▸ **Task prompt**:
Would you please repeat all of the data exactly, omitting the pictures?

▸ **Dataset excerpt**:
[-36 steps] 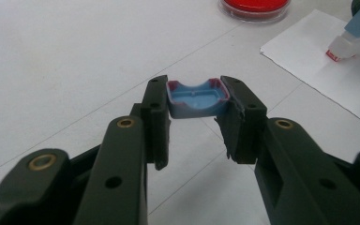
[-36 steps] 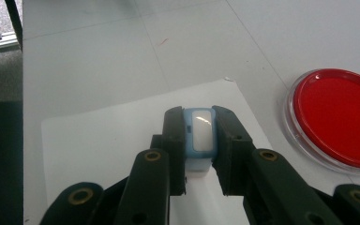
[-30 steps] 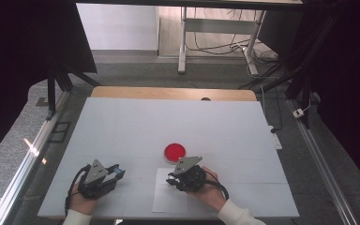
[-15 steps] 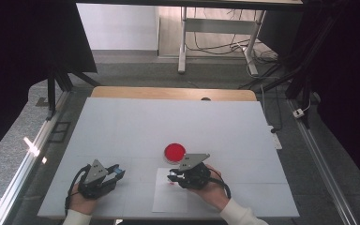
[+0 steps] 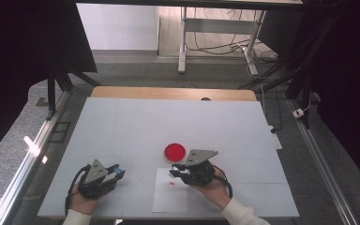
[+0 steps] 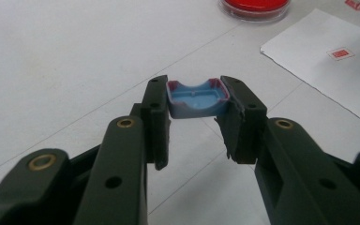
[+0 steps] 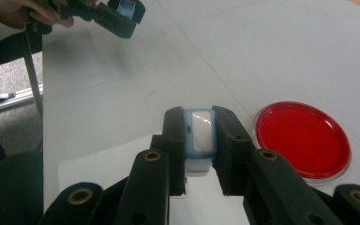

▸ **Finished task**:
[-36 steps] 
[-36 steps] 
[-30 steps] 
[-15 steps] 
[+0 steps] 
[+0 steps] 
[+0 steps] 

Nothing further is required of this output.